In the normal course of business, the Company limits the amount of loss on any one policy by reinsuring certain levels of risk with other insurers. In addition, the Company accepts reinsurance from other reinsurers. Reinsurance ceded does not discharge the Company’s liability as the primary insurer. Failure of reinsurers to honour their obligations could result in losses to the Company; consequently, allowances are established for amounts deemed uncollectible. To minimize losses from reinsurer insolvency, the Company monitors the concentration of credit risk both geographically and with any one reinsurer. In addition, the Company selects reinsurers with high credit ratings.
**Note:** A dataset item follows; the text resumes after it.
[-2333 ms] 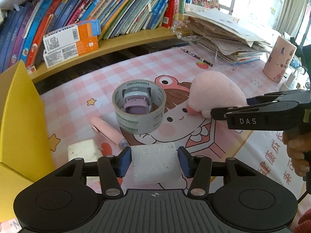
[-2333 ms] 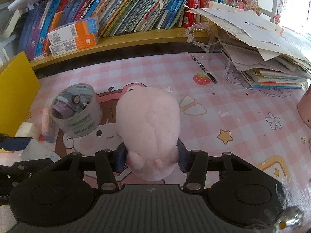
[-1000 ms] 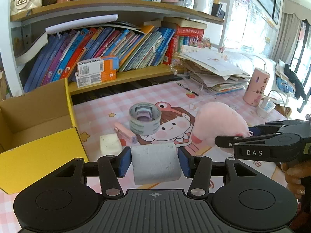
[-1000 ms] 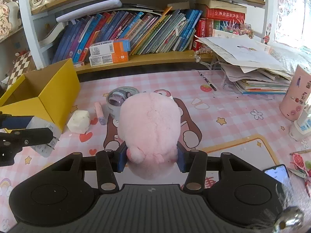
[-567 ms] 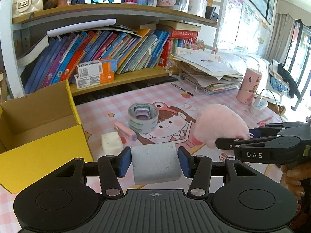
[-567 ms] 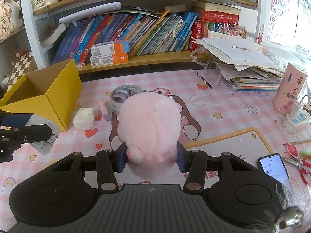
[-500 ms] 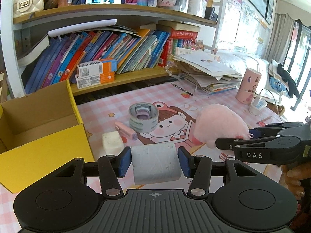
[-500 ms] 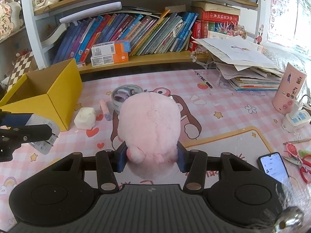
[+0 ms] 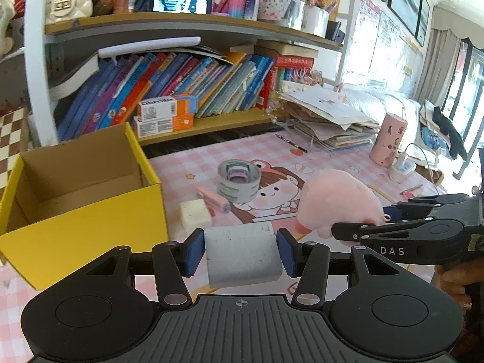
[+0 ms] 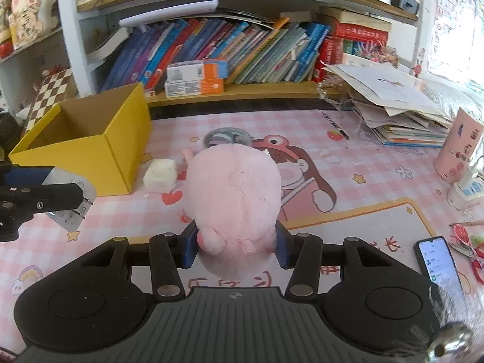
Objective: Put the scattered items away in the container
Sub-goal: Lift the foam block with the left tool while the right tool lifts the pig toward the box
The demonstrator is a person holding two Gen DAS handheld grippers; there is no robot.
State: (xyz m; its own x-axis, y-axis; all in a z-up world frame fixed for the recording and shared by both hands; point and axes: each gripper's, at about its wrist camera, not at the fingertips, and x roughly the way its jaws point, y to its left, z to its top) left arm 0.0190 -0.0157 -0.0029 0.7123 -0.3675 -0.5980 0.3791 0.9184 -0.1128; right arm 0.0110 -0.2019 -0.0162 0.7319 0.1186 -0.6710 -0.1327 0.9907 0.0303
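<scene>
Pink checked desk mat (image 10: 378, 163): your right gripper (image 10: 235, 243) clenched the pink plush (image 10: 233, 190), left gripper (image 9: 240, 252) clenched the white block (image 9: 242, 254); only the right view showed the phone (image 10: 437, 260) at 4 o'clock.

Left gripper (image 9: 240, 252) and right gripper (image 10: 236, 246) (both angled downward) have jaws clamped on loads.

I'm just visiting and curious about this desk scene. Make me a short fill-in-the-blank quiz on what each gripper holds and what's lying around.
1. The right gripper is shut on a fluffy ____ plush toy.
2. The left gripper grips a pale grey block, while the open box beside it is ____ outside.
3. A small purple item sits inside the roll of ____.
4. The white sponge-like cube lies on the ____ checked mat.

Missing words: pink; yellow; tape; pink
</scene>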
As at December 31, 2017, the Company had $30,359 (2016 – $34,952) of reinsurance assets. Of this, 92 per cent (2016 – 92 per cent) were ceded to reinsurers with Standard and Poor’s ratings of A- or above. The Company’s exposure to credit risk was mitigated by $13,855 fair value of collateral held as security as at December 31, 2017 (2016 – $16,600). Net exposure after considering offsetting agreements and the benefit of the fair value of collateral held was $16,504 as at December 31, 2017 (2016 – $18,352).